_Exercise objective:_
The answer must consist of every line in the records that contains the word "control".

Records from a collection

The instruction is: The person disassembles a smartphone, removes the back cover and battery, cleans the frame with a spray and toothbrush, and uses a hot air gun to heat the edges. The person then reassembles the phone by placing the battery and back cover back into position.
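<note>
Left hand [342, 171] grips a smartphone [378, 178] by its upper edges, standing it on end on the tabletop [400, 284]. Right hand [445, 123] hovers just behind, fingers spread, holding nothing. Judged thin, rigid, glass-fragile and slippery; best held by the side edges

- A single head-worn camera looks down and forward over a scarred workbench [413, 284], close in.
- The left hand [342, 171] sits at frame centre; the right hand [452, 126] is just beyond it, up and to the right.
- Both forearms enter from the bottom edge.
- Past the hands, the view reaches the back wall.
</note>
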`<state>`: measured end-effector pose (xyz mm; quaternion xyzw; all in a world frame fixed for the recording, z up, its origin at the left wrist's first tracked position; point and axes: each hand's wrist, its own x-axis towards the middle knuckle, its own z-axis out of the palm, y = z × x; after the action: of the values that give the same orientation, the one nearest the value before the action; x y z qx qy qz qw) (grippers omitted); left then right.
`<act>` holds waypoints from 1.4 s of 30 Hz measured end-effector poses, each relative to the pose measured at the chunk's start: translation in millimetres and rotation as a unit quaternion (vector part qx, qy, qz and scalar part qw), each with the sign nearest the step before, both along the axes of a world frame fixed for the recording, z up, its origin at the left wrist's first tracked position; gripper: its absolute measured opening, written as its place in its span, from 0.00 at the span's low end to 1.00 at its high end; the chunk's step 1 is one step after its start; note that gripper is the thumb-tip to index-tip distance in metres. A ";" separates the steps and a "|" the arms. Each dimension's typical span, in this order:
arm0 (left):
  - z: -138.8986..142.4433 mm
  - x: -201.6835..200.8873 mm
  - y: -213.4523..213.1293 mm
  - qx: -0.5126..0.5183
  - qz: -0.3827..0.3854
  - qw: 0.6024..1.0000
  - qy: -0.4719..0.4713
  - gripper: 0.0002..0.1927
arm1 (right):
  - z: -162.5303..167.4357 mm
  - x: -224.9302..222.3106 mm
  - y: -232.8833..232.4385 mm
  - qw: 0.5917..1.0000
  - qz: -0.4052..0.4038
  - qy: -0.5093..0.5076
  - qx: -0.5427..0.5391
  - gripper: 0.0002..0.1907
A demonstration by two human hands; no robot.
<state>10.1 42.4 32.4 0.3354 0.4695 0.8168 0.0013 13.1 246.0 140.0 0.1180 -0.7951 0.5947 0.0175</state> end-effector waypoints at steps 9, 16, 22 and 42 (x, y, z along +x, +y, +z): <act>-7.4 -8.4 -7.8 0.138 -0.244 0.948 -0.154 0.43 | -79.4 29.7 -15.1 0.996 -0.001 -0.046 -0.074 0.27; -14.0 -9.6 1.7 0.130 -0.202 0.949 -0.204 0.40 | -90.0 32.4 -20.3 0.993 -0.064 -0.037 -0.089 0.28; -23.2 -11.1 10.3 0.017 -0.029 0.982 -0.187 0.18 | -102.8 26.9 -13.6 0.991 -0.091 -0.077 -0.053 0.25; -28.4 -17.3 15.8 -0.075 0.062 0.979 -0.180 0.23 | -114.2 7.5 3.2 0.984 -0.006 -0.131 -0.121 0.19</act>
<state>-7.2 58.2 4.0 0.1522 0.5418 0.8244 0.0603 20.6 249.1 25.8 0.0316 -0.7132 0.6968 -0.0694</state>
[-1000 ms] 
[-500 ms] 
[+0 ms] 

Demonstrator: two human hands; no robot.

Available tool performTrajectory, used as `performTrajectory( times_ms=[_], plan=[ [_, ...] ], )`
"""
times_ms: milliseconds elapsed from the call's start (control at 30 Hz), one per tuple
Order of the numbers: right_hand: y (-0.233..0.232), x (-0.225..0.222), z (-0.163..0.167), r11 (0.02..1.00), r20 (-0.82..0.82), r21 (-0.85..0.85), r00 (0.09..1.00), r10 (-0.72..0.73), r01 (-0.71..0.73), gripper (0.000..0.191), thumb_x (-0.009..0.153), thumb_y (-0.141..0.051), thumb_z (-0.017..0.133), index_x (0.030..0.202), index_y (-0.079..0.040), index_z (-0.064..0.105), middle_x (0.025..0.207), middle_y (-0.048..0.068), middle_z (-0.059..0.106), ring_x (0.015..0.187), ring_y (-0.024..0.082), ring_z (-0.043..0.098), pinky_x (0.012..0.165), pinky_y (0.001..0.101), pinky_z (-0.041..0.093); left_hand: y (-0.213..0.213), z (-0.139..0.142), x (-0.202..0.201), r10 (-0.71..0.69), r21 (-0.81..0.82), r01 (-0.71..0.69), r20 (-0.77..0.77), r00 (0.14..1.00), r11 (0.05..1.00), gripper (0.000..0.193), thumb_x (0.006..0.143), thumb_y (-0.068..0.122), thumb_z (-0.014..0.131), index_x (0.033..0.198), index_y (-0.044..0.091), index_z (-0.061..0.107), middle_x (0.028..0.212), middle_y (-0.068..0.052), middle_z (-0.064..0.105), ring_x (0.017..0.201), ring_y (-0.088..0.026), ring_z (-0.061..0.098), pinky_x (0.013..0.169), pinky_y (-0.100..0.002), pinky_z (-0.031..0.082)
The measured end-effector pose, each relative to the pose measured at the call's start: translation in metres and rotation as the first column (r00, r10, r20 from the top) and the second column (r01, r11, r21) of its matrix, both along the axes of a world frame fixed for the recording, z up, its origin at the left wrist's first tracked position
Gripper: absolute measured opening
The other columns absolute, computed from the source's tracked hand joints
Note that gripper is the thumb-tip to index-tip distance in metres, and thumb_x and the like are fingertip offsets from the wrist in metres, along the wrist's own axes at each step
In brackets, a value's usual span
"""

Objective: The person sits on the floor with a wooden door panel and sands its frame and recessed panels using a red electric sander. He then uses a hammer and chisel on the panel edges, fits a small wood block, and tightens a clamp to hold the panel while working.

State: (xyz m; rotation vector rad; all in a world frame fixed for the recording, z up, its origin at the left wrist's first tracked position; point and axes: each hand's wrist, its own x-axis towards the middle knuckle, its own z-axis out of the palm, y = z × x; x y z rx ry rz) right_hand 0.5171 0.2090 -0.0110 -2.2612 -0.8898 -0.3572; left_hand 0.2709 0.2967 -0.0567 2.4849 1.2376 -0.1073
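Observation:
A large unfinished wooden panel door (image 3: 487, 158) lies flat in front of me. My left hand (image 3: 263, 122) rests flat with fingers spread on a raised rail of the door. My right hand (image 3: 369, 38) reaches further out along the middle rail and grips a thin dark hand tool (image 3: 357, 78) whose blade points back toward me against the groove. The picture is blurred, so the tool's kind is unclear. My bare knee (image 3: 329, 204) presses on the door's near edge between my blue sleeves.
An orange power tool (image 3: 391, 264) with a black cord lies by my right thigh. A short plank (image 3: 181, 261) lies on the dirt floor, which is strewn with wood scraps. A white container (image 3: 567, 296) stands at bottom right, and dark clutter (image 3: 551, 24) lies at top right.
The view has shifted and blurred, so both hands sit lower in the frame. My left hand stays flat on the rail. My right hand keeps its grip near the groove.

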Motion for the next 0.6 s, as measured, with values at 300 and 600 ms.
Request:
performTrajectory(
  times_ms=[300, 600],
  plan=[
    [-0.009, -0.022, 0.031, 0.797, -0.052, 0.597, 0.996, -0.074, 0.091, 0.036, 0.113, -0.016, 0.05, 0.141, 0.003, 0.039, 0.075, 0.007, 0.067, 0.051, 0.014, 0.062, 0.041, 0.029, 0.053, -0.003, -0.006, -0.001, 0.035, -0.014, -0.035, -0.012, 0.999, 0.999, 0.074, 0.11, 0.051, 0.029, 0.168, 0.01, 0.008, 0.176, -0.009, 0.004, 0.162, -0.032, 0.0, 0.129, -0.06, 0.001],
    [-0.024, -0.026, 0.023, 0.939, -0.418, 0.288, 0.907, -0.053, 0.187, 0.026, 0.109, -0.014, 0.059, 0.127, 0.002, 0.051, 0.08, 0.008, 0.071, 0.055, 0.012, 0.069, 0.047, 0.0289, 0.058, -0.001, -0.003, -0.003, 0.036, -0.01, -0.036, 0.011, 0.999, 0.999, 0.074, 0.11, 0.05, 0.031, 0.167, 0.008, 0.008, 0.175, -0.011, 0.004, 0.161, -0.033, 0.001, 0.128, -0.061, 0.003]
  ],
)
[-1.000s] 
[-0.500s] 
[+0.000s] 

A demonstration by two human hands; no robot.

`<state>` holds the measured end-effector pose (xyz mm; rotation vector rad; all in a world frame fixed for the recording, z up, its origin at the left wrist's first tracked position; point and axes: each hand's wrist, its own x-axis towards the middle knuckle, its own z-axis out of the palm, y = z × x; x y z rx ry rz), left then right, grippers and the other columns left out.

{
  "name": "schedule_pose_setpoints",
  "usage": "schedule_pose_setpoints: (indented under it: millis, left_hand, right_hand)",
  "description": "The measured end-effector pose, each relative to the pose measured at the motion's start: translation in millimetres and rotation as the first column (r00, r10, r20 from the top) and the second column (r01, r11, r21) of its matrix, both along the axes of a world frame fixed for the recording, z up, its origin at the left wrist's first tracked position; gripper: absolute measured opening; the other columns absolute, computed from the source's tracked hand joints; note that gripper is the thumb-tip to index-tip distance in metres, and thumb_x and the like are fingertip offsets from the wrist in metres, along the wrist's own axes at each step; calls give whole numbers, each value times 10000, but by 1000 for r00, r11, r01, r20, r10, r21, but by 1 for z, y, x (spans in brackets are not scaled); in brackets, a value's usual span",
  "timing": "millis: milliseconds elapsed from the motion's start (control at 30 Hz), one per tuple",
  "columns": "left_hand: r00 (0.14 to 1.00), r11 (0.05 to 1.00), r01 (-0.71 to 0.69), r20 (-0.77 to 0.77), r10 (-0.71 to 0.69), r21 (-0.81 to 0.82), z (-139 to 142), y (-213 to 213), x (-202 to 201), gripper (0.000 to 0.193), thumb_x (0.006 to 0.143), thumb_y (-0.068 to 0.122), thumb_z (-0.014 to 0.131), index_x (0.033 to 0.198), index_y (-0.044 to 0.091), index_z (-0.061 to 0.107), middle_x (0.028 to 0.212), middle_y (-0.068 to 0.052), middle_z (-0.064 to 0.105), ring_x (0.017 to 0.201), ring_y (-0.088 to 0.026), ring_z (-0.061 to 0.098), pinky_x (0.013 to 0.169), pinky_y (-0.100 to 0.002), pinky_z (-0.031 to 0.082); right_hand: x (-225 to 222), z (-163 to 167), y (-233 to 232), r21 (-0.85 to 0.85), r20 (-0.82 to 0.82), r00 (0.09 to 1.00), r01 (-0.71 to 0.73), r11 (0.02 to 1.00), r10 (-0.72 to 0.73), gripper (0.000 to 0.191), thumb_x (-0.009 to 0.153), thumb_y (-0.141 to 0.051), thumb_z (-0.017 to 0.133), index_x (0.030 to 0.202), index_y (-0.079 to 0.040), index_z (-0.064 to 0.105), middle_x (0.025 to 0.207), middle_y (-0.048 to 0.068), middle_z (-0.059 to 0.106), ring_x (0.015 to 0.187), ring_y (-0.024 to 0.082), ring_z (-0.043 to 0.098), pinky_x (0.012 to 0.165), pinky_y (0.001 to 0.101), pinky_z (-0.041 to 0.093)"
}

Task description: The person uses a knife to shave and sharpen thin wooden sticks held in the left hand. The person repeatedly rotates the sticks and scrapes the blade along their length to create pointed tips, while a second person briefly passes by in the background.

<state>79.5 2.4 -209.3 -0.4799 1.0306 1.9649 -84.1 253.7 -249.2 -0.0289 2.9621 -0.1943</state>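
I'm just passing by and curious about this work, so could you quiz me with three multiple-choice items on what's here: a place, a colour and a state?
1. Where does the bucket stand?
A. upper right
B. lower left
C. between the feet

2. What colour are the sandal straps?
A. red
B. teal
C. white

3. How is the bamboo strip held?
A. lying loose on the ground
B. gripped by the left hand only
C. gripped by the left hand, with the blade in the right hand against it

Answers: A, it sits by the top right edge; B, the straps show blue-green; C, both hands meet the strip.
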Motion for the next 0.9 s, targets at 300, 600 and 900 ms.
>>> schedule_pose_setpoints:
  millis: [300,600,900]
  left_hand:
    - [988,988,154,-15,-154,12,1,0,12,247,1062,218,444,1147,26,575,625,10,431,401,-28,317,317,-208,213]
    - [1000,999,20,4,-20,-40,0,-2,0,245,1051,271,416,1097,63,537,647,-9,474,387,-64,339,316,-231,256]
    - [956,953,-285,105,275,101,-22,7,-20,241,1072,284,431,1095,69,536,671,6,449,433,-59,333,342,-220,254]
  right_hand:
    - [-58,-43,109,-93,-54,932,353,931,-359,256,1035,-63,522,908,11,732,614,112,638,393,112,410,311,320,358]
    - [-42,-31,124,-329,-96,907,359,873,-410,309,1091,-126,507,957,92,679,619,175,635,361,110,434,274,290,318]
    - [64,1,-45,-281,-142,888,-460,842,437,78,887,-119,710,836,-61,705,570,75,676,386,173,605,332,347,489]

_Answer below:_
times_ms: milliseconds elapsed from the call's start (control at 30 Hz), one per tuple
  "timing": "millis: milliseconds elapsed from the motion's start (control at 30 Hz), one per tuple",

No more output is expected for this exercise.